Dimitri From Paris takes us to church, starting with some organ and major gospel singing as he takes an older Kenny Carpenter edit of this tune and makes it this slice of Dimitri disco that I, for one, love. The first minute introduces us to the gospel, and after that the piano and horns come in first, and then the aforementioned piano gets its little moment after the break to slide this one into a verse, with the female vocals singing that you have to Use what you’ve got, to get what you want. Though, admittedly, the line after (that His light is shining through) makes that way less sexual than any disco connotation I usually can come up with for a line like that. No denying the major vocal work that this company/choir is laying out there though, with some nifty piano playing and handclap sounds to keep this one flowing (and the organ to keep this one in the church). Just before the five minute mark the spirit enters the building, with Dimitri upping the pace with a drumkick and handclaps to keep up with the male vocals doing the works. After that he eases it back down a bit again with the piano. If you like yourself a bit of gospel house, this is an all-out, no bars hold example of that.
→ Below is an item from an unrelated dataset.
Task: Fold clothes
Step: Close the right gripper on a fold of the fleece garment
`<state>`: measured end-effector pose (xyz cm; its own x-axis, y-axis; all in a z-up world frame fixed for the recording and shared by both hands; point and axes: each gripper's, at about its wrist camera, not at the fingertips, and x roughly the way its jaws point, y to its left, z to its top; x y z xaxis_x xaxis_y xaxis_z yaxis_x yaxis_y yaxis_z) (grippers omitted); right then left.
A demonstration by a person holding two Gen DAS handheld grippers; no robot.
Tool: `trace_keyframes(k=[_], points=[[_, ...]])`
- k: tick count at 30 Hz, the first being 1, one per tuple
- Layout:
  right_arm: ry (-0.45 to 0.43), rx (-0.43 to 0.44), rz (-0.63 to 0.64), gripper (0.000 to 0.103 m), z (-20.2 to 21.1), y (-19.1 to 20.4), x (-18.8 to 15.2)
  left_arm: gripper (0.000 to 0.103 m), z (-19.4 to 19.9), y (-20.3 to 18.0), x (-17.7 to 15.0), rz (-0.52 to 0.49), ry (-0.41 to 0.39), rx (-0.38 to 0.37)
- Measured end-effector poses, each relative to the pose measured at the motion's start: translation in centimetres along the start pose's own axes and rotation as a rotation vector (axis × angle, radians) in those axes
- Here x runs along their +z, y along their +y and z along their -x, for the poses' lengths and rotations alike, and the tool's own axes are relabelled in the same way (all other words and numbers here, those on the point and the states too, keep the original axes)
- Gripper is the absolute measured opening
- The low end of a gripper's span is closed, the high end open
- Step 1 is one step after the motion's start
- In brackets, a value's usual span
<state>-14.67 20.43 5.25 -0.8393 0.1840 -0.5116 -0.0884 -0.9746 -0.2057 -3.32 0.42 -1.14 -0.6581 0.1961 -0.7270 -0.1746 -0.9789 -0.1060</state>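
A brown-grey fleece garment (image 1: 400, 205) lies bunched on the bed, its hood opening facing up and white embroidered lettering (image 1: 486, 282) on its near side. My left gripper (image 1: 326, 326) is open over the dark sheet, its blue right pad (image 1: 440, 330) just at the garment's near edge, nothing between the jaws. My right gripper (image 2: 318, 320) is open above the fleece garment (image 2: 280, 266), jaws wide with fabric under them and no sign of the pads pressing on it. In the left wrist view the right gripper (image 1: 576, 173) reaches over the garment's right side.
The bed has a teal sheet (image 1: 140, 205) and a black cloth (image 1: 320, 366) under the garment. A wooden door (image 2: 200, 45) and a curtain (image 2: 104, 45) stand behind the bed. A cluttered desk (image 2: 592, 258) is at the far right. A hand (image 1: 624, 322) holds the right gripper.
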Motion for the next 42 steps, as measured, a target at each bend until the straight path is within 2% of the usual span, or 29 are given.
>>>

‘I Can’t Dance’ by Wayward

The image accompanying this track on soundcloud shows some serious diva vogueness, so that sure heightens the expectations here. And, with some piano and deep vocals, it delivers a short, fast-paced burst of it. The male vocals say that You broke my heart, because I couldn’t dance, and you didn’t even want me around. But the man apparently took some classes, practiced some in front of the mirror, and now is back to proof them all wrong. The drum certainly makes this an easy track to show them how wrong they were, having this house vibe going on. The piano certainly helps to create the right mood as well, and some of the auxiliary sounds round it all out. Near the end the bass comes in too for that extra bit of oomph just before closing time. The track is taken from the lads second EP called Embroider, which will be released in not too long.


‘The Ruined Map’ by CFCF

If you like yourself a bit of atmospherical music that is expertly crafted, than young fella CFCF and his next album is the place to be. He’s got a real good ear for tone, and in this little, very minimal track he once again manages to display this quality. It has perhaps a singer-songwriter feel to it, moreso than his previous output I find. It leans heavily on the dreamy vocals and the acoustic guitar, but the way it distances itself from the crowd is the piano and other assorted sounds that lie beneath that surface. That is what really creates this sense of mood (just listen to how the song subtly shifts between 2:10 and 2:30), and what makes it such a joy to listen to. Again, it’s a short one this, but despite its short lifespan certainly manages to get me excited for that summer album that’s coming up.


‘Backchat’ by The Revenge

The Revenge makes sure this one hits home from the start, coming up with this hard beat to make himself perfectly clear. It takes a while, about up to the minute mark, for the song to break lose from the iron grip of the beat, and it does so with a bit of bass action. The way he slides this track into what it eventually becomes is pretty stellar, it is so natural how this one progresses, and not with the “here’s another instrument half a minute later” that is so often used (or maybe he uses it here as well, but then he hides it better). He makes good use of volume to build momentum, and there are some moments that he uses to add a bit of oomph. Repetition and the way he slowly adds a low volume new sound to the main element he is repeating, that’s one of the keys here. Plus how he glides some disco/jazzy sounds in there after the three minute mark, turning this one from a deep-ish house track with primarily dance sounds to something that exhumes a bit more fun. Which is epitomized by the sudden vocal outburst around 4:15, which makes the transformation complete. And just before the five minute mark we even get some strings to juxtapose the more loop-like structure of the dance elements of this track. The first and last minutes of this one belie what it actually becomes and was, and the middle part is quite the thing to listen to.